## YOUR TASK
The expected output is exactly the lines below, starting at the line with "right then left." and ending at the line with "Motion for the", both included; no other line belongs in it.

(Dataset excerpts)

━━━━

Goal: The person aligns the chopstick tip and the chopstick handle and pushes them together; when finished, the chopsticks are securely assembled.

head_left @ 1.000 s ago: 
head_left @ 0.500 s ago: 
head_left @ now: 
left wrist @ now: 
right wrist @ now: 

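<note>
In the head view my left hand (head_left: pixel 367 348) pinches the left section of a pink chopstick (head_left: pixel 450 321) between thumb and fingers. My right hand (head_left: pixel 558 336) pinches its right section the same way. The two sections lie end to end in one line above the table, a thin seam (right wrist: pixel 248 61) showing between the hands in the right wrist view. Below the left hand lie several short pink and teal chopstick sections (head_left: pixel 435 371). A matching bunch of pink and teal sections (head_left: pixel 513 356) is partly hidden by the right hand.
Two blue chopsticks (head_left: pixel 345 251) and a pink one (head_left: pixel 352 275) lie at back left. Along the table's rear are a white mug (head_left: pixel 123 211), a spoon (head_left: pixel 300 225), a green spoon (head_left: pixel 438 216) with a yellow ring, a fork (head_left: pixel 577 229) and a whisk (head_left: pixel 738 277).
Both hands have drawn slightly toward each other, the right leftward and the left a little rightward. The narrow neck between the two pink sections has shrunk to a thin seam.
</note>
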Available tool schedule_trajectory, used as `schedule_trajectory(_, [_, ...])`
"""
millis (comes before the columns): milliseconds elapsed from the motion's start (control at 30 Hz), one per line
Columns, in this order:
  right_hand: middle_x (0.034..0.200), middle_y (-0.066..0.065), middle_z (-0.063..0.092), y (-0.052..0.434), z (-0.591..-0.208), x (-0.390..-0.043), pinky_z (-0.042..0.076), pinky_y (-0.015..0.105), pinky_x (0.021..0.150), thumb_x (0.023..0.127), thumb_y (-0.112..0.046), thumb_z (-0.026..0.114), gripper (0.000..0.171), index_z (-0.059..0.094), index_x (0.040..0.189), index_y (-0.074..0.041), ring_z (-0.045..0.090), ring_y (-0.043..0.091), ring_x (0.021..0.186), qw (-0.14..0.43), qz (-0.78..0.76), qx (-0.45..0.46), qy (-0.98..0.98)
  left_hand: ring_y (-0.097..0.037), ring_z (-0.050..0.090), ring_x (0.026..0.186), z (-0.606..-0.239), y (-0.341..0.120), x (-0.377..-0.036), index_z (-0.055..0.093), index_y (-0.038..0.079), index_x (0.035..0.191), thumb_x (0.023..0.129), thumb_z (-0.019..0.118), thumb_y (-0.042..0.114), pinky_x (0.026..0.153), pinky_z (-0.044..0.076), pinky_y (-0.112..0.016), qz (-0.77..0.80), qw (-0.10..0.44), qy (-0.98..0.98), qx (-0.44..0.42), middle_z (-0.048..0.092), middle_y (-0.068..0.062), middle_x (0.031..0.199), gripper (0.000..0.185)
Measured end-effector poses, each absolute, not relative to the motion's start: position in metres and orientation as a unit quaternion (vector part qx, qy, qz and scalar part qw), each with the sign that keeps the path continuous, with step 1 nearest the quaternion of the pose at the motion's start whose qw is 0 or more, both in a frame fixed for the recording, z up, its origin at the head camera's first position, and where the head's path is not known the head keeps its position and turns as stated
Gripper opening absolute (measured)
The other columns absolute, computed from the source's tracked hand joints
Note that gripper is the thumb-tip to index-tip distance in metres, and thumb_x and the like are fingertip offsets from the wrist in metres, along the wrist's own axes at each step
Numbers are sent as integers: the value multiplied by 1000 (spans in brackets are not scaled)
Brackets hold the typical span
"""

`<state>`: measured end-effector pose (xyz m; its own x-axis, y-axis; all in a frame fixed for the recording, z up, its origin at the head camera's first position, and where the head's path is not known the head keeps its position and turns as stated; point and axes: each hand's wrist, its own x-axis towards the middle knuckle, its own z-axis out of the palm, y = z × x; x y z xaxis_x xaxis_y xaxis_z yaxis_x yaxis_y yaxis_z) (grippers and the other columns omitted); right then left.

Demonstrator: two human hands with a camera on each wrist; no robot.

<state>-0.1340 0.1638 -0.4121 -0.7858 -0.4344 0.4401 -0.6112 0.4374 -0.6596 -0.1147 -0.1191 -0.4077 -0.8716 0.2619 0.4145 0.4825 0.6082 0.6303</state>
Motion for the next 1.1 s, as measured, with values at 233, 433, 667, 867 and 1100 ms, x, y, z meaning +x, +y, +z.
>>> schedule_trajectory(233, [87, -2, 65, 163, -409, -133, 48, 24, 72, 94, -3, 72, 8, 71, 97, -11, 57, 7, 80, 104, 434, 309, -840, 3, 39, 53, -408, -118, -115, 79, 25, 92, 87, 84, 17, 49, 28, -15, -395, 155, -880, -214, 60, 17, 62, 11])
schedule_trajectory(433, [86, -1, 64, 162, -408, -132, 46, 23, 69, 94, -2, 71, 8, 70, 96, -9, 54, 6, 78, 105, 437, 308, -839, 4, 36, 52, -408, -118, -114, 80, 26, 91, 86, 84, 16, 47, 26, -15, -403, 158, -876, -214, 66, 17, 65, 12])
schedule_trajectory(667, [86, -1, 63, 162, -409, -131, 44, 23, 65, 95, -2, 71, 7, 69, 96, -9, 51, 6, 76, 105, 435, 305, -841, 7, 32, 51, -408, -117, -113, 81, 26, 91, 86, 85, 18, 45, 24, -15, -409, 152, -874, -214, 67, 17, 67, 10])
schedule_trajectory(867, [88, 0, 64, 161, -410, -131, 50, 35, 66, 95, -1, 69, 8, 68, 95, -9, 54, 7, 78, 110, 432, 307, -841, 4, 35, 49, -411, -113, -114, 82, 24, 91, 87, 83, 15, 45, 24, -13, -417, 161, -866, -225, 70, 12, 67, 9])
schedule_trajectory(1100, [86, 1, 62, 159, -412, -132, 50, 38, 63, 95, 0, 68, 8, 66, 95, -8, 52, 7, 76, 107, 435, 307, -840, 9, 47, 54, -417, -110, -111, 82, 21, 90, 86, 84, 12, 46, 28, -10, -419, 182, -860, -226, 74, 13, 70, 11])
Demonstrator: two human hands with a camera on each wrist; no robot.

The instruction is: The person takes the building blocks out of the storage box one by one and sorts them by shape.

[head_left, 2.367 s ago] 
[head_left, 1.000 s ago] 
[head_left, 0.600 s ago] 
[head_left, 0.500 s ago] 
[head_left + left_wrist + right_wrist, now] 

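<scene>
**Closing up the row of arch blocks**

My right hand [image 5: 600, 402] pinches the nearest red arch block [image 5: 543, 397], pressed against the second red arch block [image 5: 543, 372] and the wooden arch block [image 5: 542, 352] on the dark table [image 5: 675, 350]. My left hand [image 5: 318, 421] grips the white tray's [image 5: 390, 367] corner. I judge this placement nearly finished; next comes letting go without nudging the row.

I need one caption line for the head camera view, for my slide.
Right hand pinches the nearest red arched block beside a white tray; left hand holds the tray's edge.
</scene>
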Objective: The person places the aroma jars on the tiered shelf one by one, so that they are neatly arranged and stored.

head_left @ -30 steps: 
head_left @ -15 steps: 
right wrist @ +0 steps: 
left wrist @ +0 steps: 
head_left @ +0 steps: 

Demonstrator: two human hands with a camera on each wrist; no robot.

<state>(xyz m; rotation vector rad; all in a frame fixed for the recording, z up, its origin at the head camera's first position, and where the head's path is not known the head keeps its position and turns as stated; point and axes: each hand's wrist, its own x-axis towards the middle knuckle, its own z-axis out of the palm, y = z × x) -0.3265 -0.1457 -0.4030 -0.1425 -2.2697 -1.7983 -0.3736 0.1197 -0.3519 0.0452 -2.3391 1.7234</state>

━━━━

## EXPECTED ANSWER
`<state>`: measured end-effector pose (xyz m; its own x-axis, y-axis; all in a frame fixed for the recording, z up, its origin at the head camera's first position, and where the head's path is not known the head keeps its position and turns as stated; point and axes: each hand's wrist, its own x-axis towards the middle knuckle, its own z-axis out of the palm, y = z × x; x y z xaxis_x xaxis_y xaxis_z yaxis_x yaxis_y yaxis_z) (grippers and the other columns omitted); right then left.

Demonstrator: two human hands with a camera on each wrist; no robot.

<state>-0.1340 0.1638 -0.4121 -0.7858 -0.4344 0.4401 -0.6112 0.4374 -0.6596 -0.1147 -0.1191 -0.4077 -0.8716 0.2619 0.4145 0.4825 0.6082 0.6303</state>
Motion for the next 1.1 s, as measured, with values at 233, 433, 667, 867 and 1100 ms, x, y, z meaning +x, +y, +z.

That concludes the response.